Kelemahan dalam UU Pornografi justru berpotensi mengkriminalisasi korban dan gagal menjerat pelaku industri yang telah menyebarkannya. Ada pelanggaran hak privasi dalam kasus video porno yang diduga diperankan oleh Ariel
Jakarta (ANTARA News) - Jaringan Aktivis Perempuan dan HAM untuk Keadilan menilai Undang-undang Pornografi masih bermasalah, khususnya mengenai hak privasi dan otonomi tubuh perempuan.

"Kelemahan dalam UU Pornografi justru berpotensi mengkriminalisasi korban dan gagal menjerat pelaku industri yang telah menyebarkannya. Ada pelanggaran hak privasi dalam kasus video porno yang diduga diperankan oleh Ariel," kata Tunggal Pawestri dari Jaringan Aktivis Perempuan dan HAM di Kantor Komnas HAM di Jakarta, Jumat.
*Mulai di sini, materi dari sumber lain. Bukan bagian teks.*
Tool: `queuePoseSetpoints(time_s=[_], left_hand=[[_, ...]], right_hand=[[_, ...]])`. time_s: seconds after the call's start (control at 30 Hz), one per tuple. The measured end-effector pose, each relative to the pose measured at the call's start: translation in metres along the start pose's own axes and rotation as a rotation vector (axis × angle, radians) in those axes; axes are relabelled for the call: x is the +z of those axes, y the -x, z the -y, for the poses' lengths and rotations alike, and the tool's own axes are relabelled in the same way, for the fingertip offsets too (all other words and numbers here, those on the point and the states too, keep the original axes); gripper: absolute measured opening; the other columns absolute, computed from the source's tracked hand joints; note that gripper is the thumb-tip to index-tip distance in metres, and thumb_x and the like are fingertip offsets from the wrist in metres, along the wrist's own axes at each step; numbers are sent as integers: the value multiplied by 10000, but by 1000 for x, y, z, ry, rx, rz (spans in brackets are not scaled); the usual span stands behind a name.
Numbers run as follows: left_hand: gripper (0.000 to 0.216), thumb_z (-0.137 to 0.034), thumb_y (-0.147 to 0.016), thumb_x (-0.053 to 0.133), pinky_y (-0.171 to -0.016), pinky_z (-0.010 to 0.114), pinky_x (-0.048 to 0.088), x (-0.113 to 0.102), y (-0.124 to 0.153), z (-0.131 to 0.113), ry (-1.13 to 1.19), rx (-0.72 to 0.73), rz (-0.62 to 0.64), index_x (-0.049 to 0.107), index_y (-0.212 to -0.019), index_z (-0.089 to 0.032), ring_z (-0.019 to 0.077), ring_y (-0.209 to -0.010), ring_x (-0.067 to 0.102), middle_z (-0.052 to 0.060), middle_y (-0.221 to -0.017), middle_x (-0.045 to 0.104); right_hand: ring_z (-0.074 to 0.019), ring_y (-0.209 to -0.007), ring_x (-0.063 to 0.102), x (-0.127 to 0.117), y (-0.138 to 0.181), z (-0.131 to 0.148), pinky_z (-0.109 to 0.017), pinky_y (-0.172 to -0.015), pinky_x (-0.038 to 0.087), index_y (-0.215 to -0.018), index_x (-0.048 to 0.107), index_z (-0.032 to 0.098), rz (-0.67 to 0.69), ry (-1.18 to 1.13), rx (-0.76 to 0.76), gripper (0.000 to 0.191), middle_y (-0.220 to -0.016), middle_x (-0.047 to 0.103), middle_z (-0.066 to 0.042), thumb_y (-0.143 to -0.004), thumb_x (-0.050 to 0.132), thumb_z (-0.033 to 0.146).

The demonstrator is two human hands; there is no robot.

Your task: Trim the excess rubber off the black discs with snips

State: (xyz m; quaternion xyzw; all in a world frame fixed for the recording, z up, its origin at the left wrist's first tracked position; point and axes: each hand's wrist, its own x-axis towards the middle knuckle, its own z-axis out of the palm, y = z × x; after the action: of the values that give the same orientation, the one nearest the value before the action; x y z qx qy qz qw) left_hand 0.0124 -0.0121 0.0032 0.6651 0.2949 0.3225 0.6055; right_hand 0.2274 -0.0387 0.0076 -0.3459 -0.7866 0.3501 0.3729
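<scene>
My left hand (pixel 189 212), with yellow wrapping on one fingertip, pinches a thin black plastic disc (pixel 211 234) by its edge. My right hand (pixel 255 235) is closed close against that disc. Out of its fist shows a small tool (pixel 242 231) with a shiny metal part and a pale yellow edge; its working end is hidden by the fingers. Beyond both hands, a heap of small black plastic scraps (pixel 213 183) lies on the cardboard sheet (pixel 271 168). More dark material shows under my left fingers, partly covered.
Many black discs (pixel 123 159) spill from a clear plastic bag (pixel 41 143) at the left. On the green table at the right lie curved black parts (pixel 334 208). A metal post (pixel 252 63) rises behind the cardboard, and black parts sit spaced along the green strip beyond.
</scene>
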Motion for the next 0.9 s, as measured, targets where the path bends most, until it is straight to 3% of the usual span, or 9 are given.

Menurut dia, ada banyak pelanggaran dalam proses pemeriksaan dan sidang, bahkan Ariel, Luna Maya, dan Cut Tari mendapatkan diskriminasi, padahal mereka adalah korban.

Ia menyebutkan, penyebar video porno yang diduga diperankan oleh Ariel tidak dihukum lebih berat dibandingkan Ariel.

Sebelumnya, Pengadilan Negeri Bandung memvonis Ariel dengan hukuman 3,5 tahun penjara dalam kasus tersebut pada 31 Januari 2011 dengan dijerat UU Pornografi.

Luna Maya yang didampingi kuasa hukumnya, Taufik Basari dan Jaringan Aktivis Perempuan dan HAM untuk Keadilan juga mengadukan persoalan tersebut ke Komnas HAM.

Sementara itu, Komisioner Komnas HAM, M Ridha Saleh menilai ada tiga poin pelanggaran dalam proses hukum kasus video mesum yang tengah dijalani mantan bintang Lux itu termasuk yang dialami Ariel dan Cut Tari.

Pertama, dalam kasus tersebut terjadi penyimpangan terhadap keadilan, dimana negara justru tidak melidungi. Kedua, ada hak privasi yang diakui oleh konstitusi, tapi sudah jauh dilanggar. Dan ketiga, terjadi diskriminasi sosiologis terhadap korban sebagai bentuk dari pengabaian terhadap hak.

Rida berjanji akan menindaklanjuti laporan Luna yang pada kesempatan itu didampingi beberapa anggota Jaringan Aktivis Perempuan dan HAM untuk Keadilan.

"Akan kami diskusikan dengan komisioner yang lain," katanya.